A Santíssima Trindade materializou-se em humanidade. Depois da inviabilidade do Sistema Solar, nos dividimos em três arcas, cada qual com destino a uma próxima estrela. Cada qual com seus modelos e soluções. Não nos falamos, não trocamos mensagens. Nem mesmo sabemos se ainda são. Se um sistema falhar e exterminar uma das arcas, este sistema já não estará em uso nas demais. Se alguem, em uma das arcas tem alguma idéia brilhante, nós não saberemos e assim não correremos os riscos de sermos mortos por ela. Como aconteceu na velha Terra.

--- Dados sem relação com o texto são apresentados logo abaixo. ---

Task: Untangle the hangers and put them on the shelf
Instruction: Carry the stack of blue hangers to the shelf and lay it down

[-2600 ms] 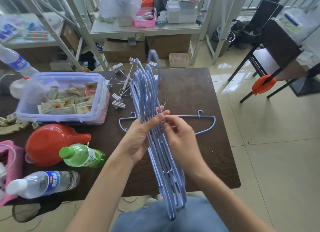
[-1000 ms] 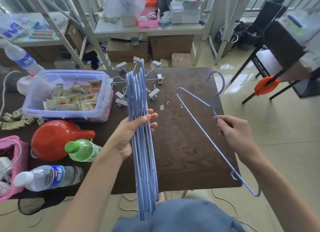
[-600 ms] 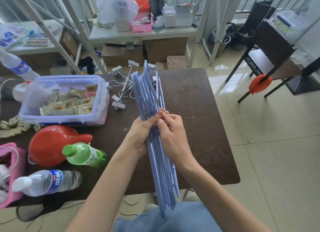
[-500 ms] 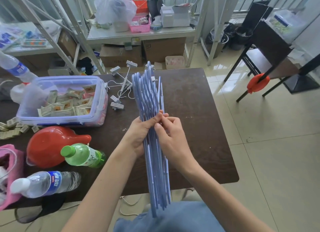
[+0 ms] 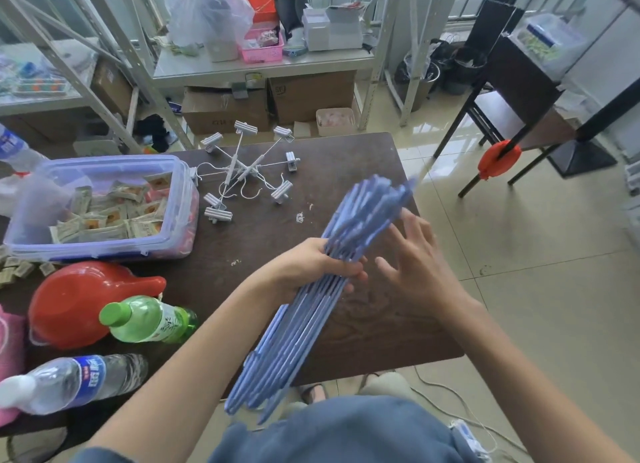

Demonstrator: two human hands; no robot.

Estruturas, algoritmos, mercados e governo. Tudo diferente. Só não sei como seriam os demais. Todos os participantes do Projeto com acesso a informações de mais de uma arca fizeram votos e ficaram pra trás, aguardando a morte entre anéis de Saturno e monolitos de Júpiter.

Não conheço os demais, mas sempre acreditei na perfeição do nosso sistema. Seres superiores, especialmente talhados para a tarefa de dirigir nossa vida , geneticamente modificados para serem olhos e ouvidos e quase nada mais, vivem numa nave que nos escolta e nos observa. Sem contato conosco ou prazeres, a tudo tem acesso, tudo podem ver e escutar, e assim , regulam as nossas atividades. a produção de alimentos, o controle da qualidade do ar, o escalonamento de tarefas, as horas de sono permitidas, tudo isto cabe ao conselho supremo, que determina e nos deixa tranqüilos. A cada dia, pode-se viver com a certeza de que o pouco que dormi não foi para atender a interesses mesquinhos, dormi pouco pois isto é o melhor, cientificamente determinado, para a sobrevivência da nossa nobre arca.

Mas, de sua câmara, incapaz de sentir cheiros ou toque ou frio ou calor, eternamente sustentado e alimentado pelo liquido que o envolve, um supremo tremeu. Não era a primeira vez que ele deveria direcionar um ser humano para a morte. O espaço é um ambiente hostil. Estamos a 5 anos luz de casa e sem peças de reposição. Morre um, mas salvam-se os demais. A morte seria terrível, exposição ao de mais tóxico que nossa arca carrega. A beleza para sempre destruída. O seu tremor não fora pudor em relação à morte. Não faz parte do seu trabalho tê-lo. Cabe a ele decidir o melhor a fazer, imparcial, perfeito, eterno. E tremia por se saber, pela primeira vez, incapaz. Tremia de amor por aquela beleza de formas perfeitas. Conhecia cada canto dela. Tinha visto cada um dos seus banhos, conhecia todos os seus pelos. Sonhava com seu riso, morria com seu choro. E morta ela está, mas seu corpo preservado pelo frio, velada pelos grandes olhos do supremo. Ele, intocável, sobreviverá em sua nave até o fim dos seus dias, velando a perfeição congelada.

De nós, resto apenas eu. Os demais se foram de morte violenta, em nome de um amor que não era seu. Esquecidos por aquele que mais os conhecia.